In a brand new interview with U.K.'s Loaded, THE CULT guitarist Billy Duffy argues his band had more to do with the birth of the grunge movement than they're given credit for.

"I wouldn't say we invented grunge," he says. "But there are a couple of facts that can't be disputed. The first track on our album 'Love' is called 'Nirvana'. And the only city that 'She Sells Sanctuary' was a big hit on the radio was Seattle. Also, if you look at the first scene in PEARL JAM's documentary 'Twenty', they're at the back of a THE CULT gig trying to get in."

An article on the Grunge Story Tellers web site tells the story of THE CULT's influence on Andrew Wood, the late lead singer for early Seattle alternative rock bands MALFUNKSHUN and MOTHER LOVE BONE.

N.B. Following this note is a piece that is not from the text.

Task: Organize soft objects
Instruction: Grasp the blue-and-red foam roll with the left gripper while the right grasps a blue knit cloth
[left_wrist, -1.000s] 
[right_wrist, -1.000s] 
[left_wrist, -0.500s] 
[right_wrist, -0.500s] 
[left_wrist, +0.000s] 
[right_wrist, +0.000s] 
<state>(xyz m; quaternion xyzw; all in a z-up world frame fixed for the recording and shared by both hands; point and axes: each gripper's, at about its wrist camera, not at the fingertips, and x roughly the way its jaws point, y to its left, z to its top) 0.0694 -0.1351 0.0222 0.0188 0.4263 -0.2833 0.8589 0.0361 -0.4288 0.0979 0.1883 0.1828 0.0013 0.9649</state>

In a 2012 interview with Drowned In Sound, THE CULT singer Ian Astbury echoed some of Duffy's comments about their band's impact on the grunge scene, saying: "We had a Top 40 hit in Seattle on their mainstream radio station, which is pretty much unheard of for a U.K. artist. We played a gig there and anyone who's anyone from what later became the grunge movement was there, so we're kind of influential in that way."

THE CULT's popularity peaked with 1989's "Sonic Temple" album, which cracked the Billboard Top 10 and produced the hit singles "Fire Woman" and "Edie (Ciao Baby)".

By the time the grunge movement exploded in 1991, THE CULT's popularity was waning and by mid-decade the band had gone on hiatus.

THE CULT's tenth studio album, "Hidden City", was released on February 5 via Cooking Vinyl. The follow-up to 2012's "Choice Of Weapon" was written by Astbury and guitarist Billy Duffy and was produced by Bob Rock, who has previously worked with METALLICA and MÖTLEY CRÜE.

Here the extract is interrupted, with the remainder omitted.